* _What is expected_: Every line below from the one with "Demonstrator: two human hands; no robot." through the one with "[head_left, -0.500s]" should be retyped exactly, both ends included; no other lines and no pictures.

(Saved entries)
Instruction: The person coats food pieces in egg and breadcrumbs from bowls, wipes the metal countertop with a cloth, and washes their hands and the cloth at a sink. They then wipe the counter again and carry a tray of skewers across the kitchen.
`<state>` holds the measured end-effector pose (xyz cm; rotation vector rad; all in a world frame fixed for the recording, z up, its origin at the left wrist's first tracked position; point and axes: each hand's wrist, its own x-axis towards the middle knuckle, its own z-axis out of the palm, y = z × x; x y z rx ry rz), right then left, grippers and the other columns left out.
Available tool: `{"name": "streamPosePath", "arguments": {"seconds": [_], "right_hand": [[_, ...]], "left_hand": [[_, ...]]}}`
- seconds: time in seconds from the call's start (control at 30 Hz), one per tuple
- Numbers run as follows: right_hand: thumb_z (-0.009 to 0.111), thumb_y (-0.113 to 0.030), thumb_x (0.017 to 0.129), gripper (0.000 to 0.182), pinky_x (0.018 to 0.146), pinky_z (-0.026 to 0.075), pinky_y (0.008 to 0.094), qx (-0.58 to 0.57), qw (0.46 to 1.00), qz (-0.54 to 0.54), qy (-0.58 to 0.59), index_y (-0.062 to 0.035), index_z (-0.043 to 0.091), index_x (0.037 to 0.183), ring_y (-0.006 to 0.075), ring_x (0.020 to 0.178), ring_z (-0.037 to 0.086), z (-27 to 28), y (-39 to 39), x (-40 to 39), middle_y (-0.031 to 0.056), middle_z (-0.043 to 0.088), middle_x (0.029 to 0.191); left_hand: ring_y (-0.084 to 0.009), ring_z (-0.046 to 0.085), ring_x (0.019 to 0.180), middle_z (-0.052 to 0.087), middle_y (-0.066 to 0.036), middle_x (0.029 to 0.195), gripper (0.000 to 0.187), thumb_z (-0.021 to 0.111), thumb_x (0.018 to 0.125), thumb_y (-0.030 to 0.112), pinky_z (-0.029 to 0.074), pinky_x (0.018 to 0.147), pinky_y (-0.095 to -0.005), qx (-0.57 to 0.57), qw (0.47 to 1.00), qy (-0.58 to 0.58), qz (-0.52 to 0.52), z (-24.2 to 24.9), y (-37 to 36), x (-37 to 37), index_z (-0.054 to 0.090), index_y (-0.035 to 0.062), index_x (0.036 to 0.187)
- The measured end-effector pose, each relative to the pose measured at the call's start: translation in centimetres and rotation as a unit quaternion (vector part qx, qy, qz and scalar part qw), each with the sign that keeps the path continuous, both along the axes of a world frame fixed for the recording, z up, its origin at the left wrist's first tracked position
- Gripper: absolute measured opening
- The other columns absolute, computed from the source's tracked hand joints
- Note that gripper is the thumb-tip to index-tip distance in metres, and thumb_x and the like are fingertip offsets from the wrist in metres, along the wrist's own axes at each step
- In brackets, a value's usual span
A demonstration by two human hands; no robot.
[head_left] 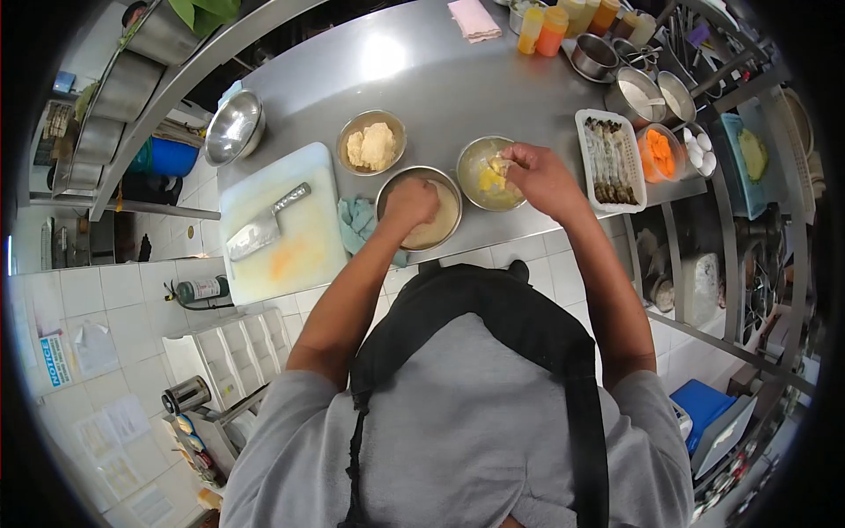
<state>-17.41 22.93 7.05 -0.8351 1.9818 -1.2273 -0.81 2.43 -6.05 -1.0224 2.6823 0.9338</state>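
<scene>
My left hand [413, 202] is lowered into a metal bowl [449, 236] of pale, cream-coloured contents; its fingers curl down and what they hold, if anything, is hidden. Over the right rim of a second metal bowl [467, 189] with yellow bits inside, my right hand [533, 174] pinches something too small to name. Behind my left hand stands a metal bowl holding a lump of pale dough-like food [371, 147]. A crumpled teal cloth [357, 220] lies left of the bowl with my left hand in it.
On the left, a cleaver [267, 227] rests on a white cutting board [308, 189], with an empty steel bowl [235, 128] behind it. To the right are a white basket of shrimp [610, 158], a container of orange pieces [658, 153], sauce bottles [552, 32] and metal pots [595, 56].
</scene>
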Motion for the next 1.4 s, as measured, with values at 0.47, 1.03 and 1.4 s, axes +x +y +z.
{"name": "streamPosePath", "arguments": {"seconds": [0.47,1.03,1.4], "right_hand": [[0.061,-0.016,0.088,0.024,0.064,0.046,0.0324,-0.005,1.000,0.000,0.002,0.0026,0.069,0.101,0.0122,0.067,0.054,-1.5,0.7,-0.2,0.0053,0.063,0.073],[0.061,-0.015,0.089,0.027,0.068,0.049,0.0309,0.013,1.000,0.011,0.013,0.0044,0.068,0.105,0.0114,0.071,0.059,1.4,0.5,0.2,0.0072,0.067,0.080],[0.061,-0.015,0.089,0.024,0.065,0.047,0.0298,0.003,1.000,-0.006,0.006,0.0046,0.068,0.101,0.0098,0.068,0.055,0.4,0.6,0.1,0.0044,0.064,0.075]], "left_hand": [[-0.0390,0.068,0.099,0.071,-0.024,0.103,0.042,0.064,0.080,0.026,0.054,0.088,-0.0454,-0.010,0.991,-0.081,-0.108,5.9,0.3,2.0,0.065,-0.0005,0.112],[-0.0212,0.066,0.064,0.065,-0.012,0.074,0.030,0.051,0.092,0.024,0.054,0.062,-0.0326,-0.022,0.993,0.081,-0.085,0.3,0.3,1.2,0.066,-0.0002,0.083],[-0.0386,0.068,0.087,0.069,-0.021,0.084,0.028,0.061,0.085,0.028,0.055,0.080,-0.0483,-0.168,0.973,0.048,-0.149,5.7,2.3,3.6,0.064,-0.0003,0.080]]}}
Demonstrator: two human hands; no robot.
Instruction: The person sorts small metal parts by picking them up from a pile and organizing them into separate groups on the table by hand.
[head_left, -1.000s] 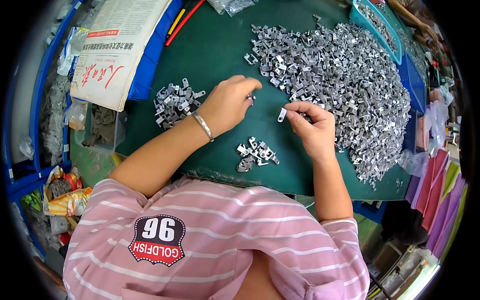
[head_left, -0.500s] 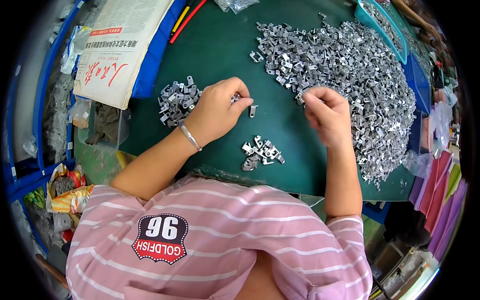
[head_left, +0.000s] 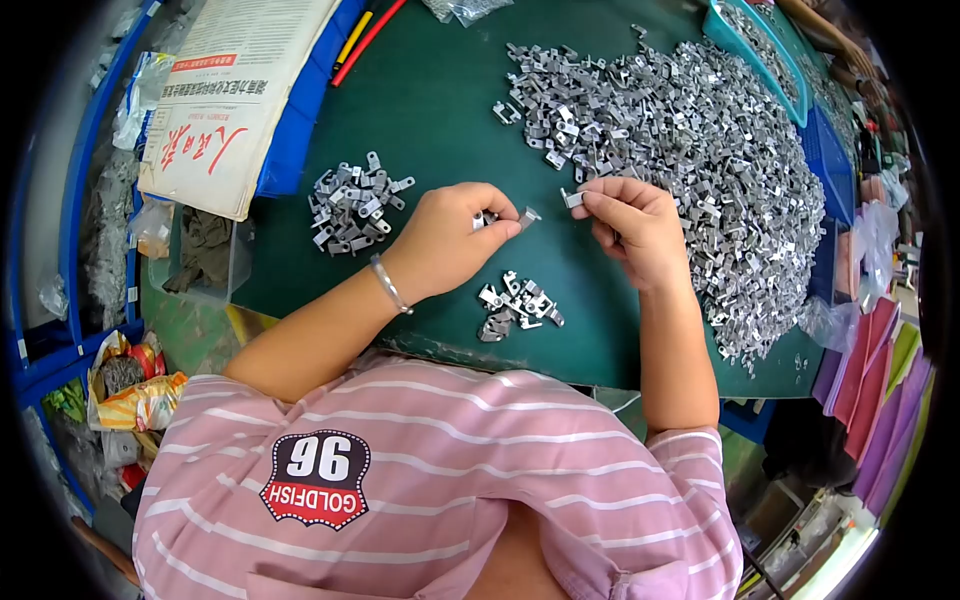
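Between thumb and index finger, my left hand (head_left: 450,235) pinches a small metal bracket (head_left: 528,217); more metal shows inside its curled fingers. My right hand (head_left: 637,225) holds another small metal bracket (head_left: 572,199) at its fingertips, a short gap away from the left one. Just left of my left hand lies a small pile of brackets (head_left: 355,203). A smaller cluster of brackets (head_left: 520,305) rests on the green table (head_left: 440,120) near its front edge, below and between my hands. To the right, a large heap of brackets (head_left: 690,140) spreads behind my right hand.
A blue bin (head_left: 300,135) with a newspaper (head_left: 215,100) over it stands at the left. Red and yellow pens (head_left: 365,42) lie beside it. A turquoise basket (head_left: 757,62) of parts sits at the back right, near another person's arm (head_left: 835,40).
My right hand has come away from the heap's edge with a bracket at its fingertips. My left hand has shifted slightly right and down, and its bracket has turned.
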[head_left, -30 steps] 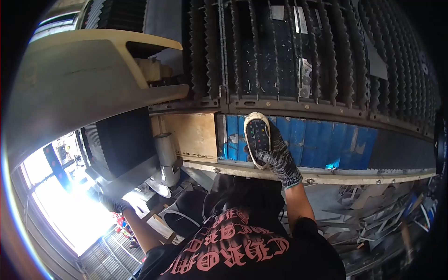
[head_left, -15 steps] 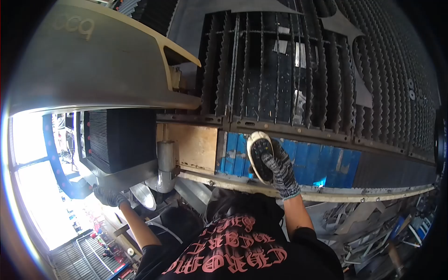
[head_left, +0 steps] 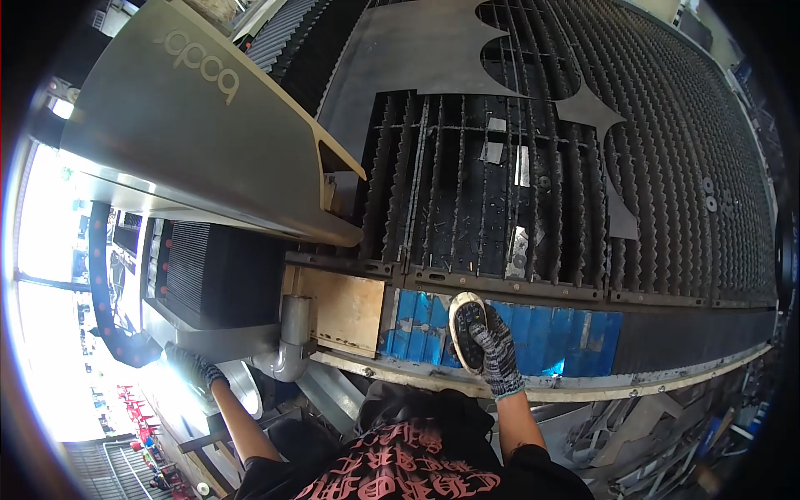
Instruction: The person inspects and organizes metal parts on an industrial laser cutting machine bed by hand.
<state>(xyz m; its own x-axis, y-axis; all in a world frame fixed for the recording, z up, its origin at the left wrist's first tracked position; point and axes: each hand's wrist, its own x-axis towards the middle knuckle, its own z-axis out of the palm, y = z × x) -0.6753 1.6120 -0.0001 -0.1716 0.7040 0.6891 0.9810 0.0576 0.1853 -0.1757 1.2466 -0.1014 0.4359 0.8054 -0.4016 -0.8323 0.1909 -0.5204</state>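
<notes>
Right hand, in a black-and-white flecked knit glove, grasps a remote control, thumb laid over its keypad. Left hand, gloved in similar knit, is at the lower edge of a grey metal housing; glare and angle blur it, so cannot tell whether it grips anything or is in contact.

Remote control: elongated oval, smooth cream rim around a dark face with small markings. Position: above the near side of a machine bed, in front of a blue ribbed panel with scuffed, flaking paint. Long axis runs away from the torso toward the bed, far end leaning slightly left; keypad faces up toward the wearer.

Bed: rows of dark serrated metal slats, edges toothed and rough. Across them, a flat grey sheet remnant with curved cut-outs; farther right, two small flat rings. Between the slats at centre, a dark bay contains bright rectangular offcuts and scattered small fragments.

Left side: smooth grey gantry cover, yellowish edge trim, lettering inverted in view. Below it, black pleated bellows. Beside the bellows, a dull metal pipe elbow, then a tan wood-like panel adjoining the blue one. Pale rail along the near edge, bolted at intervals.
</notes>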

* _Response_:
Demonstrator: two human hands; no robot.
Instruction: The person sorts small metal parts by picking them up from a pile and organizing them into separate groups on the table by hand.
[head_left, -1.000s] 
[head_left, -0.500s] 

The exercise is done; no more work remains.